Skip to content

Contributing to DocArray

Thanks for your interest in contributing to DocArray. We're grateful for your initiative! ❤️

In this guide, we're going to go through the steps for each kind of contribution, and good and bad examples of what to do. We look forward to your contributions!

🐞 Bugs and issues

Submitting issues

We love to get issue reports. But we love it even more if they're in the right format. For any bugs you encounter, we need you to:

  • Describe your problem: What exactly is the bug. Be as clear and concise as possible
  • Why do you think it's happening? If you have any insight, here's where to share it

There are also a couple of nice to haves:

  • Environment: Operating system, DocArray version, python version,...
  • Screenshots: If they're relevant

🥇 Making your first submission

  1. Associate your local git config with your GitHub account. If this is your first time using git you can follow the steps.
  2. Fork the DocArray repo and clone onto your computer.
  3. Configure git pre-commit hooks.
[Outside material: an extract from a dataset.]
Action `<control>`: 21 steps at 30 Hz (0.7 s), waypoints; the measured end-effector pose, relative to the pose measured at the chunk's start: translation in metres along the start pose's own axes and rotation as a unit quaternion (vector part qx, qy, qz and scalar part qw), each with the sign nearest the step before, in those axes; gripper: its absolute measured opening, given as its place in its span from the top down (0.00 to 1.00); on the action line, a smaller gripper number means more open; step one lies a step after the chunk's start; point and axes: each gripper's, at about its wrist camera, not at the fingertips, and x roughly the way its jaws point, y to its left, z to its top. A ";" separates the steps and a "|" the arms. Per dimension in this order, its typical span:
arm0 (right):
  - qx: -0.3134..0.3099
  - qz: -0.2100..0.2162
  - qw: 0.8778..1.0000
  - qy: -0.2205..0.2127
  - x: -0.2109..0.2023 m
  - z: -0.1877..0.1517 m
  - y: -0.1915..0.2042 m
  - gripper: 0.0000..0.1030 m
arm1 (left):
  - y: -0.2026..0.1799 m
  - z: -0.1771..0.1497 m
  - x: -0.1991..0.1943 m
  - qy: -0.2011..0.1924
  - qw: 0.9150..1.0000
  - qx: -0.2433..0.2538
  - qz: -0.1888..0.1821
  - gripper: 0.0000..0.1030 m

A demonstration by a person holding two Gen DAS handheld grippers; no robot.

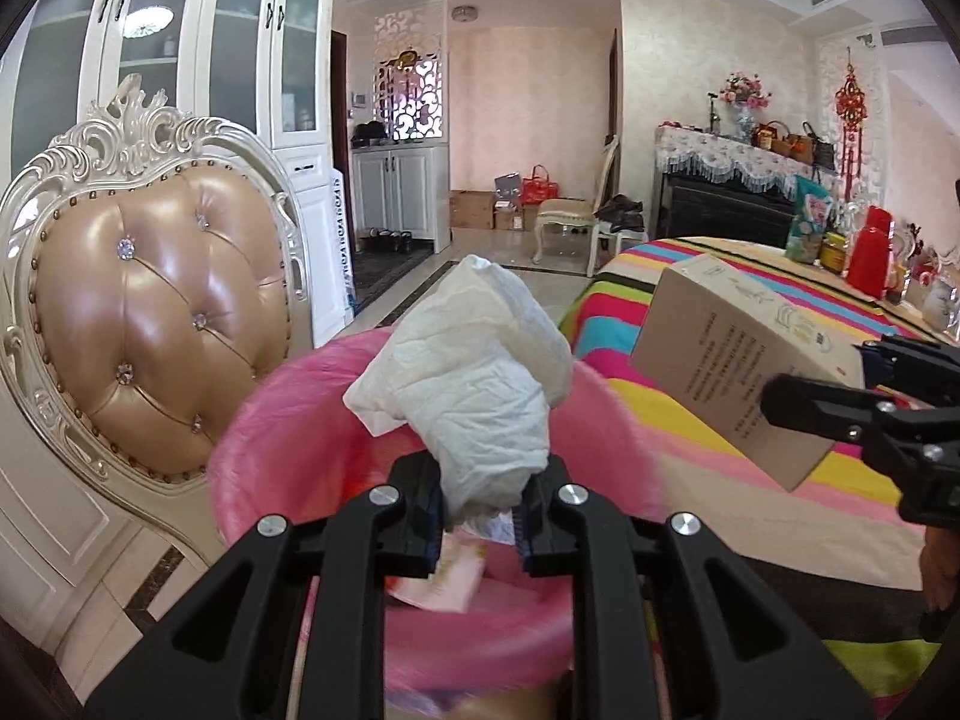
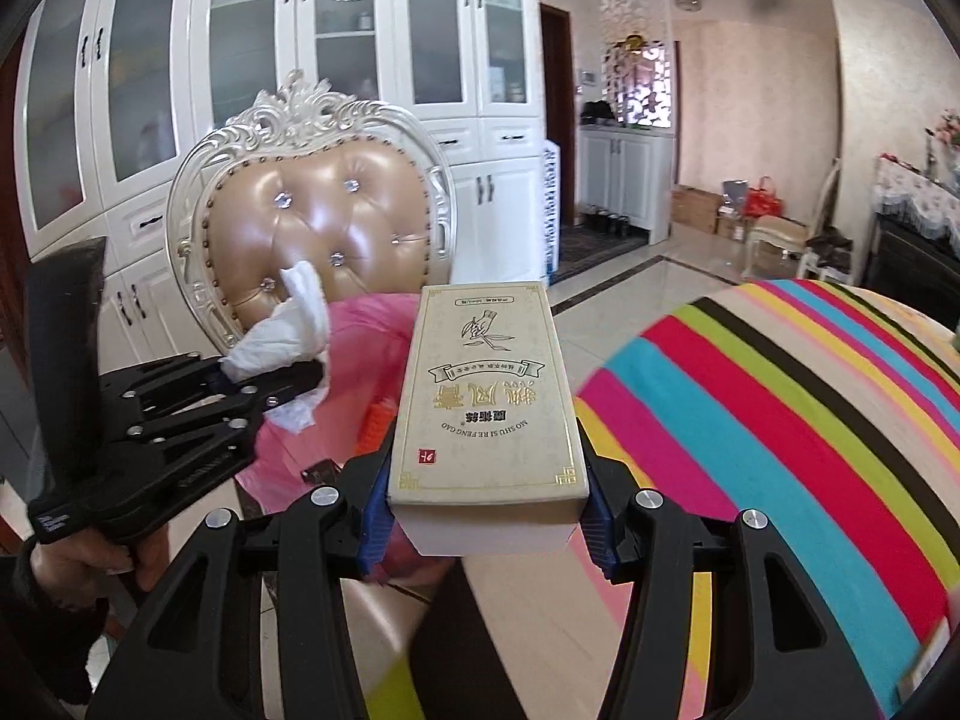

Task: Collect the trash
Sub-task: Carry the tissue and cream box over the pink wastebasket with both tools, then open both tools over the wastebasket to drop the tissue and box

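**Two hand-held grippers carry trash beside a pink-lined bin**

At far left stands a chair with a glossy, tufted tan leather back, crystal buttons, brass studs and a carved cream frame. Behind it rise white glass-door cabinets.

Next, the left gripper has its black jaws pressed almost together, pinching the bottom of a crumpled white tissue, soft and wrinkled, which stands up above the open mouth of a round bin lined with thin, shiny pink plastic. Paper scraps lie inside the bin.

Further right, the right gripper clamps a rigid, cream rectangular box with gold lettering between blue pads, gripping its near end by the long sides. The box hangs between the bin's rim and the rounded edge of a table covered in a brightly striped cloth.

Beyond, a polished tile floor lies open.
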 end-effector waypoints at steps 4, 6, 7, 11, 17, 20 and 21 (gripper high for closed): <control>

Please follow the steps
  4. Create a new branch, for example fix-docarray-typo-1.
  5. Work on this branch to do the fix/improvement.
  6. Commit the changes with the correct commit style.
  7. Make a pull request.
  8. Submit your pull request and wait for all checks to pass.
  9. Request reviews from one of the code owners.
  10. Get a LGTM 👍 and PR gets merged.

Note: If you're just fixing a typo or grammatical issue, you can go straight to a pull request.
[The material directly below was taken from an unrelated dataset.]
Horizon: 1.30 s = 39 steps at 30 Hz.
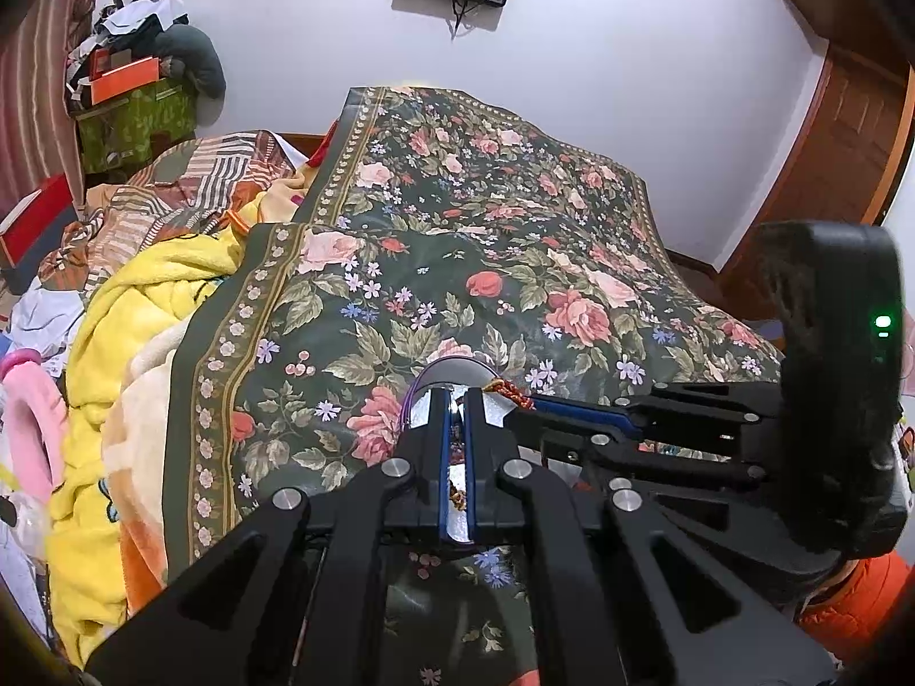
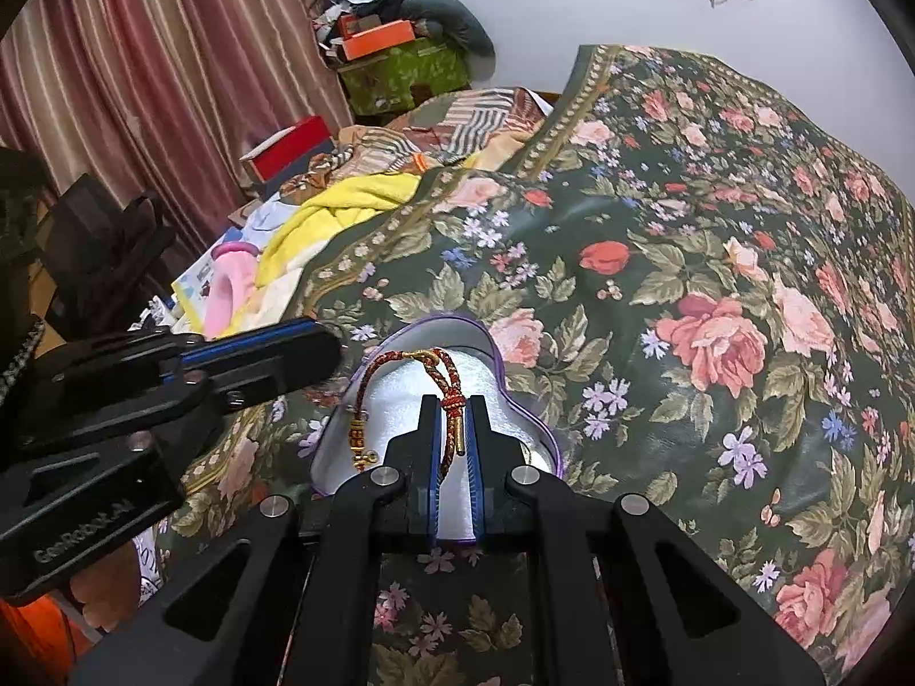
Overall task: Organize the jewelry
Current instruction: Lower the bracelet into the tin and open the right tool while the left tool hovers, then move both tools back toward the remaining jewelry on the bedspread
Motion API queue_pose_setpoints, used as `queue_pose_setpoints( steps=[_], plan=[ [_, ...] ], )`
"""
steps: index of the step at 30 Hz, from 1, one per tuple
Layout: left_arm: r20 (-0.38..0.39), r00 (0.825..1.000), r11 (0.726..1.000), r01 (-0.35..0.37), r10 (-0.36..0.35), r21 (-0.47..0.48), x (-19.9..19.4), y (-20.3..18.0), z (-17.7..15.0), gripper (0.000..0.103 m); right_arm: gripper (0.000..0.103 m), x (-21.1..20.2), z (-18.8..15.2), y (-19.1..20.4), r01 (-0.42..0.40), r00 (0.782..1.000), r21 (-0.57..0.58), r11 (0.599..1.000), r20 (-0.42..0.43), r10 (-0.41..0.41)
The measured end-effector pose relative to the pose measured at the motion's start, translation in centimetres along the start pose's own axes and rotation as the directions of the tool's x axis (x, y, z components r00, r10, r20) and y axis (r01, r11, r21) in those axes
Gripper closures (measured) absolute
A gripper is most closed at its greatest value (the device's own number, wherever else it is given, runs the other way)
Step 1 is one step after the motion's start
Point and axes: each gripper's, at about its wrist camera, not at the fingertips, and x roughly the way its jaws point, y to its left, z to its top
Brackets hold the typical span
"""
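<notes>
Right gripper (image 2: 453, 429) is clamping the braided bracelet (image 2: 443, 369) over the open tin (image 2: 517, 400) on the floral bedspread (image 2: 715, 228). Left gripper (image 1: 456, 420), fingers nearly together w/ tin visible between; grip unclear. Lower cord fully inside rim before releasing.

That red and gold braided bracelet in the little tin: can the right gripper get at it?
Probably yes: the right gripper already seems shut on the bracelet over the open tin, nothing between them.

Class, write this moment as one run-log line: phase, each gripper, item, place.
phase: placing | right gripper: shut on bracelet over tin | left gripper: shut on tin's rim | surface: bedspread
</notes>
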Motion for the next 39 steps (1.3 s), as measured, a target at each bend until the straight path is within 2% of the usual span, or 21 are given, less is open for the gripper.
queue_pose_setpoints(
  steps=[5,9,20,26,33,39],
  plan=[
    [-0.010,1.000,1.000,0.011,-0.011,-0.001,0.3,-0.2,0.0,0.101,0.094,-0.1,0.2,0.0,0.010,1.000,-0.001,1.000,0.003,-0.010],
    [-0.021,1.000,1.000,0.017,-0.016,0.004,0.6,-0.4,-0.1,0.101,0.087,-0.3,0.2,-0.6,0.012,1.000,0.020,1.000,0.004,-0.012],
    [-0.076,0.997,1.000,0.016,-0.017,-0.012,2.0,-0.6,-0.4,0.100,0.087,-2.6,0.1,-2.6,0.037,0.998,0.071,0.997,0.048,-0.041],
    [-0.041,0.999,1.000,-0.001,0.001,-0.012,0.4,-0.4,0.2,0.100,0.087,-4.4,0.0,-3.1,0.069,0.994,0.078,0.995,0.080,-0.075],
    [0.033,0.998,0.998,-0.048,0.047,0.049,-2.7,-1.5,1.0,0.098,0.087,-7.5,-0.7,-3.6,0.125,0.984,0.064,0.990,0.118,-0.132],
    [0.016,0.999,0.994,-0.046,0.045,0.101,-3.1,-3.5,0.2,0.098,0.087,-9.8,-2.2,-4.3,0.175,0.976,0.063,0.983,0.121,-0.181]
  ],
)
Associate with your GitHub account

git config user.name "YOUR GITHUB NAME"
git config user.email "YOUR GITHUB EMAIL"
  • (Optional) Reset the commit author if you made commits before you set the git config.
git checkout YOUR-WORKED-BRANCH
git commit --amend --author="YOUR-GITHUB-NAME <YOUR-GITHUB-EMAIL>" --no-edit
git log  # to confirm the change is effective
git push --force

Installing dependencies using Poetry

We use Poetry to manage our dependencies.
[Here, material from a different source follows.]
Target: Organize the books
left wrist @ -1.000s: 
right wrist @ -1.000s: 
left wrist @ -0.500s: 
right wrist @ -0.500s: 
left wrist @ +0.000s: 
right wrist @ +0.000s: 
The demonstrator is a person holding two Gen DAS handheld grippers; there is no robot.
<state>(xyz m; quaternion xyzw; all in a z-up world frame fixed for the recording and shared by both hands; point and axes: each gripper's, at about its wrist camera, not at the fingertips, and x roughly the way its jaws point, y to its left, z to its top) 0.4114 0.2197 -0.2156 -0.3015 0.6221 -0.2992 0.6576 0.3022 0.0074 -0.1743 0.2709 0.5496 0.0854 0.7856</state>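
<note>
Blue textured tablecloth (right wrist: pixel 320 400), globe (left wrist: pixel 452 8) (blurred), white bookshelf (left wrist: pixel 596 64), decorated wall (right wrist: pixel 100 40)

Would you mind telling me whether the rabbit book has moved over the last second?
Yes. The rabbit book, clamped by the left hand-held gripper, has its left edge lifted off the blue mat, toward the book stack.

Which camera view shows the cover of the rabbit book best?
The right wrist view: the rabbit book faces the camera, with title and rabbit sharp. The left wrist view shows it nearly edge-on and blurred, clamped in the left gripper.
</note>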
To get stared with DocArray development you should do:

pip install poetry
poetry install --all-extras # this will install all of the dependency needed for development

This will automatically create a virtual environment and install all the dependency from the lockfile of Poetry.

To run your code you need to either activate the environment:

poetry shell
python XYZ
or use poetry run:
poetry run python scratch.py
poetry run pip xyz
poetry run pytest
poetry run XYZ

Install pre-commit hooks

In DocArray we use git's pre-commit hooks in order to make sure the code matches our standards of quality and documentation. It's easy to configure it:

  1. pip install pre-commit
  2. pre-commit install

Now you will be automatically reminded to add docstrings to your code. black will take care that your code will match our style. Note that black will fail your commit but reformat your code, so you just need to add the files again and commit again.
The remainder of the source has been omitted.